Look, it’s the game of the year! It has an “Oscar worthy” storyline!
… then why is it so limited in scope, even compared to GTA III?

In the things you can’t unsee department: she has six fingers on her right hand.
On his first day out of prison for armed robbery, Jake Blues is picked up by his brother, Elwood, in a repurposed cop car. When they discover that the orphanage where they were raised by Cab Calloway is on the verge of being closed by the state, they decide to get their band back together and raise some righteous dough! Unfortunately, Elwood has not been the most diligent of drivers, kicking off a series of cross country car chases, run ins with Nazis, and good old fashioned rhythm and blues! With cameo appearances from Aretha Franklin, Carrie Fisher and James Brown.
Wait, am I thinking of the wrong game here? Niko Bellic, from somewhere in wartorn Eastern Europe, is picked up from the Liberty City docks by his dear cousin, Roman. Niko wants money, Roman has criminal connections: what could possibly go wrong? The line of dialogue “I’m barely struggling to make ends meet, Bernie!” when Niko has $400,000 in his pocket, that’s what.
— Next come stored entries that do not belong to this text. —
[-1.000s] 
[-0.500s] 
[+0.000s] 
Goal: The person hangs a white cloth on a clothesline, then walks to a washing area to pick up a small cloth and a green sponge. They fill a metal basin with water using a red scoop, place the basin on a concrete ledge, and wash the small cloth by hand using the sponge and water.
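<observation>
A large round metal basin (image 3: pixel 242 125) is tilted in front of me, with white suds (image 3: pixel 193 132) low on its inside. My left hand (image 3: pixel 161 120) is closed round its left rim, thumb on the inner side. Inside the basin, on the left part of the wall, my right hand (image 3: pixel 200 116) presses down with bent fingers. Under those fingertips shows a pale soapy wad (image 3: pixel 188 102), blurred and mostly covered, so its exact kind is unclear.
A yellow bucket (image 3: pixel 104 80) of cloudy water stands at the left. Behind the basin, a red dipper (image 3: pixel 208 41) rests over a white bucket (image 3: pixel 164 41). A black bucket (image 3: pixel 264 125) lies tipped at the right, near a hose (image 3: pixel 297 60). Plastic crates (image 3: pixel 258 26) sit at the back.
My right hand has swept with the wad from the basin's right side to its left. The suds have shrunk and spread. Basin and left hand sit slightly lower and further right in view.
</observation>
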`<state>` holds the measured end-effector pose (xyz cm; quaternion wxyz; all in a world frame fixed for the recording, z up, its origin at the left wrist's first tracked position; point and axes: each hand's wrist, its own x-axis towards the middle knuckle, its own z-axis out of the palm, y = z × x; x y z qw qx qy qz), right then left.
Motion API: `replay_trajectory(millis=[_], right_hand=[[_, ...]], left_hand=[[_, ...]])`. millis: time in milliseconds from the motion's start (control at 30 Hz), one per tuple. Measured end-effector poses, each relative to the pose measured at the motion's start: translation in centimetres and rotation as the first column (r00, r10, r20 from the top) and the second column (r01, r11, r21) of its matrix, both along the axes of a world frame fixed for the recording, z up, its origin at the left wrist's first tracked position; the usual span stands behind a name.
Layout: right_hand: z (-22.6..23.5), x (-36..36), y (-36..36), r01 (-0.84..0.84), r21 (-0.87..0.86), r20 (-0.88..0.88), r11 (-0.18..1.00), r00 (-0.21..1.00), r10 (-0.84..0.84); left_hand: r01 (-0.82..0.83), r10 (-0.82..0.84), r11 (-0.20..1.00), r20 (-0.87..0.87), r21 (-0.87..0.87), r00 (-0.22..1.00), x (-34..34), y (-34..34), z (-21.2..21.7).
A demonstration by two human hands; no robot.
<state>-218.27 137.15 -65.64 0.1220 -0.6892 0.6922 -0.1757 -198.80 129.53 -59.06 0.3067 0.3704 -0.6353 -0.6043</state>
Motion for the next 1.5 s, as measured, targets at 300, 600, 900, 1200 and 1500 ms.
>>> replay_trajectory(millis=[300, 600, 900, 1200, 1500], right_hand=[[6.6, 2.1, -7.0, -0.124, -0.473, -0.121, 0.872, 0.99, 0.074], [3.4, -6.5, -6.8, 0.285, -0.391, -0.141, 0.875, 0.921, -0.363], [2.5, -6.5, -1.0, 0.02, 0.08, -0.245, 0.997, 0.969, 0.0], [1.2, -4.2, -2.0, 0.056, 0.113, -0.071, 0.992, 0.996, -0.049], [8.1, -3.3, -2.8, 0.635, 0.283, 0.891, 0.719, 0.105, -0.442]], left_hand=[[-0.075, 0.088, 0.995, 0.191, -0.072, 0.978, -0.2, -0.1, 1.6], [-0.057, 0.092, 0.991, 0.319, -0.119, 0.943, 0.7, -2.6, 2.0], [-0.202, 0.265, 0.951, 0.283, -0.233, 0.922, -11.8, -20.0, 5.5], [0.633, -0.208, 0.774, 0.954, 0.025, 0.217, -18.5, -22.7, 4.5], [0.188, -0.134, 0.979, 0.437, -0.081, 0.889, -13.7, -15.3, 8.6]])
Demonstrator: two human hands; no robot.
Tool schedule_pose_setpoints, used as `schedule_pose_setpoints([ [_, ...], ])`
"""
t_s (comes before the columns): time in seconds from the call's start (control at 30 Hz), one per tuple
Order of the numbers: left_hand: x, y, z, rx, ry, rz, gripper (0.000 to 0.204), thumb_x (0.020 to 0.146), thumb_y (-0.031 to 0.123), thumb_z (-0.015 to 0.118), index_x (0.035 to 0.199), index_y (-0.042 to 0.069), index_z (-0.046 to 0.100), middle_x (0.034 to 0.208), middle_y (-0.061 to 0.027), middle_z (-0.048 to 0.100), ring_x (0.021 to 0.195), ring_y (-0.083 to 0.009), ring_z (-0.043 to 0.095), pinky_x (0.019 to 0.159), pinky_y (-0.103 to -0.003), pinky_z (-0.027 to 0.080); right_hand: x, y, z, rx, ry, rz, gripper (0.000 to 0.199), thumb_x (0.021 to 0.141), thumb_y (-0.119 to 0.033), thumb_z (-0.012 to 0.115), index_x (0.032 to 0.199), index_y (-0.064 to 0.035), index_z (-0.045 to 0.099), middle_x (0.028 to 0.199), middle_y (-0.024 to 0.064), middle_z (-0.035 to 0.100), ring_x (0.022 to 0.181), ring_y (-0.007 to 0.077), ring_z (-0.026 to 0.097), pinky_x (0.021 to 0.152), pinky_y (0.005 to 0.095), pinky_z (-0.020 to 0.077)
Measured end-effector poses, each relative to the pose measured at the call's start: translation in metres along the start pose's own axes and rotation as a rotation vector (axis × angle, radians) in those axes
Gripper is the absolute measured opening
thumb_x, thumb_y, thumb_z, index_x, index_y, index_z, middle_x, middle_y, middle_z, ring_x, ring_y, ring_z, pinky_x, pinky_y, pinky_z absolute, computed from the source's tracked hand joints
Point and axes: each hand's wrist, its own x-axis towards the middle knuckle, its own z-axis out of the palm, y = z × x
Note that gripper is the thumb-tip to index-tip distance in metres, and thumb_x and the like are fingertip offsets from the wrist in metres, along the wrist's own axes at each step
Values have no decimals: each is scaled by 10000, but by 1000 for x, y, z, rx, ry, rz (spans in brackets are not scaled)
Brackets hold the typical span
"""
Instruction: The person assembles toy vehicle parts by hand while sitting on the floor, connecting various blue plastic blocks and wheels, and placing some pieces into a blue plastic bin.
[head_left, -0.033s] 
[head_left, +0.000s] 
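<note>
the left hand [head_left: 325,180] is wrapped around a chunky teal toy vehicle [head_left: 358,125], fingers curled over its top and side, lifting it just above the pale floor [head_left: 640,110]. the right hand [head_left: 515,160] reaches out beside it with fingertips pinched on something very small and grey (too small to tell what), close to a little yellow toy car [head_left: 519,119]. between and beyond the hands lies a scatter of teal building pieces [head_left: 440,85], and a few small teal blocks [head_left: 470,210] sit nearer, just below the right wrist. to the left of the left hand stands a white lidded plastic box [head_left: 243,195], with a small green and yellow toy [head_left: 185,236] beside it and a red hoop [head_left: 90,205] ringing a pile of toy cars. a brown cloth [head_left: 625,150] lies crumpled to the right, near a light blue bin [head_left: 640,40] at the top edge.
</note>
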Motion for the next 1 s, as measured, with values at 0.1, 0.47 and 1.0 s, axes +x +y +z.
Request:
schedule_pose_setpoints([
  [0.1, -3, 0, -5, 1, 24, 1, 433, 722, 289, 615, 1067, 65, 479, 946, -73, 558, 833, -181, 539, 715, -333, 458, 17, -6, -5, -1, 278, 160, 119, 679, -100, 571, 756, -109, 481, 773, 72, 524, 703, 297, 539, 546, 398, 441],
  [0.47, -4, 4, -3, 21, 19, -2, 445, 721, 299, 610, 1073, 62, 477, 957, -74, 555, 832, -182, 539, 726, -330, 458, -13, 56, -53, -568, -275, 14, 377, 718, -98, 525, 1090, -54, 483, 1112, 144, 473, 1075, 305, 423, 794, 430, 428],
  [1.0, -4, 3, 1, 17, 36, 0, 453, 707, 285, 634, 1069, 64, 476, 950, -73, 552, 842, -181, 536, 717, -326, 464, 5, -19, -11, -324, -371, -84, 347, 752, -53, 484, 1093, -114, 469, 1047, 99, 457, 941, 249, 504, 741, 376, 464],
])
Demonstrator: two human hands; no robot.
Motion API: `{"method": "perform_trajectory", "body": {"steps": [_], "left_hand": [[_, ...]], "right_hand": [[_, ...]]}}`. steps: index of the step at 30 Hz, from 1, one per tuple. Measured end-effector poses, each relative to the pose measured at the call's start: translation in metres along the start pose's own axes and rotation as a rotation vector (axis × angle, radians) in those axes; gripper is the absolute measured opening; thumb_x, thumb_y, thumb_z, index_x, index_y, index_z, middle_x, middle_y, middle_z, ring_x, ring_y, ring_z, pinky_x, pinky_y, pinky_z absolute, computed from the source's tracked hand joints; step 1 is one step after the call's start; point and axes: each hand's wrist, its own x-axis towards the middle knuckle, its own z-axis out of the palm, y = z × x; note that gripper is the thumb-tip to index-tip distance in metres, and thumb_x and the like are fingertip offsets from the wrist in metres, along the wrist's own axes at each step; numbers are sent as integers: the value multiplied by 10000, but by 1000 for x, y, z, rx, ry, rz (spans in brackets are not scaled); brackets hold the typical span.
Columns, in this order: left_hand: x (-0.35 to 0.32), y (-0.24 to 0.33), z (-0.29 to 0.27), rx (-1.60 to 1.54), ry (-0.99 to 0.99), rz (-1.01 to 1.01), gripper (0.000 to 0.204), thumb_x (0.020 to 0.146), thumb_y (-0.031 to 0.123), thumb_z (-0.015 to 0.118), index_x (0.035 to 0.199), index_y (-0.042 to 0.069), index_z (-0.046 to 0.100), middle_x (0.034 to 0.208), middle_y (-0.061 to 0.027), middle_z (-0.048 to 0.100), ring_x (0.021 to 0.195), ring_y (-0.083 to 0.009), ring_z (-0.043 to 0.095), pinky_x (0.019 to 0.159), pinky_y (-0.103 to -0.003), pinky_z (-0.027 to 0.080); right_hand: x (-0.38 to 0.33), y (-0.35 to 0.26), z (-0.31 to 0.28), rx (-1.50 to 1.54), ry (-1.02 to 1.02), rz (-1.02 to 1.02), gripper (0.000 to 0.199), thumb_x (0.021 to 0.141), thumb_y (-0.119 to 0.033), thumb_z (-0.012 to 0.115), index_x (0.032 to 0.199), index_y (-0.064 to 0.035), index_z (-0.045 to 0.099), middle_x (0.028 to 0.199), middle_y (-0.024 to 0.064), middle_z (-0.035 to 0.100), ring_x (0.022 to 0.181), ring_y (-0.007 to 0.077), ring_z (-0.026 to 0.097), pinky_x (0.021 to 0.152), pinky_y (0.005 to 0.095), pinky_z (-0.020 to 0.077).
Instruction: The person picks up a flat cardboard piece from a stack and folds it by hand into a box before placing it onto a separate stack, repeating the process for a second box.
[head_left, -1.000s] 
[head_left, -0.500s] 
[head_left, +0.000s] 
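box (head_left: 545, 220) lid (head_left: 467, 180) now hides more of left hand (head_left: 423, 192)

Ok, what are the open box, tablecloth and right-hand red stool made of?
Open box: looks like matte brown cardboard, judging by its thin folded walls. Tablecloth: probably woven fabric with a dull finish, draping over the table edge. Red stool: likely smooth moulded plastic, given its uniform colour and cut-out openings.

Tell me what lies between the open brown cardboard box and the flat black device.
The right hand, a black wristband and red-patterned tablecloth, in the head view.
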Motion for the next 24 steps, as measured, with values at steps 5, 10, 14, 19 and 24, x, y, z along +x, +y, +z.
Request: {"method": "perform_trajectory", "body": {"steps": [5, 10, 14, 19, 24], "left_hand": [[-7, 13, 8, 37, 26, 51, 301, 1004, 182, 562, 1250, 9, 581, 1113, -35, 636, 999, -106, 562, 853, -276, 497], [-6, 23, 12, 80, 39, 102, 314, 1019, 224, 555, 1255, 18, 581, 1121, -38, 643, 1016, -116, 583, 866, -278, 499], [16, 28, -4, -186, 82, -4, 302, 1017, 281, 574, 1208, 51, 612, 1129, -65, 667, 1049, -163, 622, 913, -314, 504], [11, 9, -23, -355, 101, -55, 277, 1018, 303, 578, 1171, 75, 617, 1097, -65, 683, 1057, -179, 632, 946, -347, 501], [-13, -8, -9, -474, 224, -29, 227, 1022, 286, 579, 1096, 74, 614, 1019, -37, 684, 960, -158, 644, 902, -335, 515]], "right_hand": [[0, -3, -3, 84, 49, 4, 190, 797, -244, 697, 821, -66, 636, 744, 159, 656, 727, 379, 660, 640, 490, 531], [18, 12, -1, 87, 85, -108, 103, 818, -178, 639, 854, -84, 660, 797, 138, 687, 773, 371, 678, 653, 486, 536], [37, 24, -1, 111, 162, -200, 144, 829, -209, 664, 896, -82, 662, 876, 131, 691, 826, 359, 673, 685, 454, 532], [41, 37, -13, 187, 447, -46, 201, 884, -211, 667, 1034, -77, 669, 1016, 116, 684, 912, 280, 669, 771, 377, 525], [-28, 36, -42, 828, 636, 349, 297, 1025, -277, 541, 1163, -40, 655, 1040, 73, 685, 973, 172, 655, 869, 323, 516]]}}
Grand Theft Auto IV is, more accurately, the seventh in the series (nine if you count Liberty and Vice City Stories, ten if you count that London expansion way back in the day), but it’s the first one to use the shiny new engine, so it’s IV. Is it automotive insanity? Is it a dating simulator? Is it ridiculously obsessed with homosexuality (way more than I ever have been[!])? Yes, it’s all of the above. But I don’t know, I think it’s missing something.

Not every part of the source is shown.